User:Jeblad/Missing link detection

From mediawiki.org

Missing link detection is a bit of a pesky problem as it creates huge amounts of data for whats seems like a minor increase in usability. Given that it is a useful tool it is although interesting to see if it is solvable.

What we want is a limited list of pages that the readers seems to use a lot before they visits a specific page. We want to identify the pages as there might be some hidden dependency between the the two pages. The problem is that the number of possible candidates can be very large and nearly unbound.

In the previous history leading up to a page there is an other page , and this page has a given weight depending on how far into the history it is. The further it is into the history the lesser weight, and the closer to present time the bigger the weight.

The full log to produce the missing link table (or the related link table – whatever it is called) will be extremely large. To limit the size we introduce some small tricks.

Algorithm[edit]

History[edit]

First we make a short history with K entries in the browser of previous visits to the wiki project. The entries in this list are weighted key-value pairs, more recent entries have a bigger weight than older ones. How long the list should be is uncertain, and also how the weighting should be done, but a good guess is more than a handfull and tapered from a set weight until approaching nearly zero at .

Collection for history
This is an example structure designed for LocalStorage in the browser.
{
    chain : [ /* typically 8-16 chain items (this is typically a FIFO-chain) */
        { /* chain item, one of several */
            id : /* wgArticleID for previous visited items */,
            ns : /* namespace id for each item (used for filtering out unwanted items) */
        }
    ]
}

Only a subset of the items are used, those not used are excluded in the transfer or marked as unused. Typically all entries from special pages will be removed.

Logging[edit]

As the user visits new pages the history is transfered to a logging server. Either the history is filtered in the browser for ordinary inbound links, or the filtering is done at the logging server. There each weight is hashed into a small set of M bins and the weights accumulated for those bins. All bins not hit will be decremented by a fraction .

What we now have is a hash table that identifies the hash keys for those often visited previous pages, because those bins have associated accumulators some of them grows very large compared to the other. We do not know the names of the pages except that they fold into bins so and so.

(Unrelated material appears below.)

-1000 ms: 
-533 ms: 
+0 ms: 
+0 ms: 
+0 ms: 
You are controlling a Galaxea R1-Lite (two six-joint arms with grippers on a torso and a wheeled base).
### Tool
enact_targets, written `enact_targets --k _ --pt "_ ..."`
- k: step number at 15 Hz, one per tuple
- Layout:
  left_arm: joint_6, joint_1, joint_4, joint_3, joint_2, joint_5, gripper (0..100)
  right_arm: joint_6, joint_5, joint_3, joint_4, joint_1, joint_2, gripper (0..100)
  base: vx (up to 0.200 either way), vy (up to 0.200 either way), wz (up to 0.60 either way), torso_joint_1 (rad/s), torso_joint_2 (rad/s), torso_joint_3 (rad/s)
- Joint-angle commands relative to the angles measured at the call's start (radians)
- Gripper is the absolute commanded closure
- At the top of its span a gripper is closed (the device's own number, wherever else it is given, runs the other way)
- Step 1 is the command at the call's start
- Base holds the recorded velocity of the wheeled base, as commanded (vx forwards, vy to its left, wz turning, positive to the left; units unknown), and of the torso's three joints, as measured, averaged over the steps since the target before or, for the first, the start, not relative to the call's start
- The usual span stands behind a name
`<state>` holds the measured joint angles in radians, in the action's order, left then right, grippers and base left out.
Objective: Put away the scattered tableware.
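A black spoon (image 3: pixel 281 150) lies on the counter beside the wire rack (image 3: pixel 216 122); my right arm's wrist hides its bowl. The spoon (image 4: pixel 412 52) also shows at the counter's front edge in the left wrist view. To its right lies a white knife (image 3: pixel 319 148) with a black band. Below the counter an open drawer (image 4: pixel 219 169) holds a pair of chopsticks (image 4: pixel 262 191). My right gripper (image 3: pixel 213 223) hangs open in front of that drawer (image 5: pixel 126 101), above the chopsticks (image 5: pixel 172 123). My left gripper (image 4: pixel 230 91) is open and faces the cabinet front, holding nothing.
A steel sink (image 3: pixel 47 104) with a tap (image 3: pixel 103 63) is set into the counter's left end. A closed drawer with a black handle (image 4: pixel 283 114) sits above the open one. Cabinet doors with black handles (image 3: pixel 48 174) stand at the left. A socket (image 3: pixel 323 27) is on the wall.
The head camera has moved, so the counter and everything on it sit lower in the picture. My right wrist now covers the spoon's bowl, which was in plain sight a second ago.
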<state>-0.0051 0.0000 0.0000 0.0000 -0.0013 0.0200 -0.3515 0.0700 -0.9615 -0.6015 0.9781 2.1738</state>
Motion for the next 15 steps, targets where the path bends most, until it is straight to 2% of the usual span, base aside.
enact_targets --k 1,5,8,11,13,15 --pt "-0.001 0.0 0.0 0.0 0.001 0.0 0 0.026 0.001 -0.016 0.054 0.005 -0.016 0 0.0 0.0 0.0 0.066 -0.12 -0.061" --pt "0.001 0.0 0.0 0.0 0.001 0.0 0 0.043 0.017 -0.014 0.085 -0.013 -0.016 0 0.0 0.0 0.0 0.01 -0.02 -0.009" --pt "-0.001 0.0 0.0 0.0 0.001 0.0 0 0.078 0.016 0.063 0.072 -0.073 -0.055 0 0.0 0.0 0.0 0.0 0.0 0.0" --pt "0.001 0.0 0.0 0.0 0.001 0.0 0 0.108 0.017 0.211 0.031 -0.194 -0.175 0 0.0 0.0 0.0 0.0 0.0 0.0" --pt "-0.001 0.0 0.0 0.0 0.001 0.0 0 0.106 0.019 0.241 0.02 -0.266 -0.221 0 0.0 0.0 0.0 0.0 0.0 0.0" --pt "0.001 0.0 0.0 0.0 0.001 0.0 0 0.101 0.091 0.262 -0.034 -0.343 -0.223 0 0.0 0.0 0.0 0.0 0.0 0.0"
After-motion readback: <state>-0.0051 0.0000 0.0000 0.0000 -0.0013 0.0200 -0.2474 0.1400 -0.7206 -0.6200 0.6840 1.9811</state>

If a history entry is attempted to be inserted into a bin that is of the topmost N, then the entry is either pushed on a LRU -chain or the entry is reordered in the chain. This chain is specific for each destination article, and the identificators used on the chain is the article numbers.

Collection for logging
This is an example structure designed for MongoDB at the server.
{
    _id : { /* wgArticleID for the article analyzed */,
        bins : [ /* typically 256 hash buckets with a single float */,
        chain : [ /* typically 128 wgArticleID for previous visited items */ ]
    }
}

The topmost entries on the LRU -chain, that is on the head of the list, is the most used articles in the history. Articles on the tail of the LRU -chain is more uncertain. The overall length somehow describes how many of the entries has an usable confidence. The chain must be long enough that often referenced articles remain on the chain. When analyzing the articles on the chain they can be assigned to each of the bins, thereby assigning the weights from the bins to each of the articles.

This will be unbound and not something that can be normalized.

The entries in the plain LRU -chain can be changed to keep an additional count or weight. This can be the same weight as those made available from the history lists. Those counts or weights are later used for sorting the entries, or recalculated to get relevance ranking. Note that the weight must be adjusted according to an expected value given by an overall count.

This can be normalized over the items in the chain.

Relations[edit]

After the missing links has been detected they can be inserted either manually by inspecting a special page that lists the links, the special page related pages, or by using the parser function related pages. The function will list the most probable links but can be overridden. The special page can be replaced by a dynamic gadget.

Collection for relations
This is an example structure designed for MongoDB at the server.
{
    _id: { /* the inverted id */
        id: /* */,
        count: /* */
    }
}

Generation of the lists for the source pages can be generated either as batch jobs or continuous. Probably it is better to run it as a batch job each day, possibly with an additional limit on how much statistics there must be before the lists are generated.

Because the lists are finite in size, and and the number of pages are also finite, it is possible to store the data in ordinary databases. Because of the involved inversion step, possible implemented as a MapReduce step, it is likely that the algorithm is best implemented with a NoSQL database like MongoDB.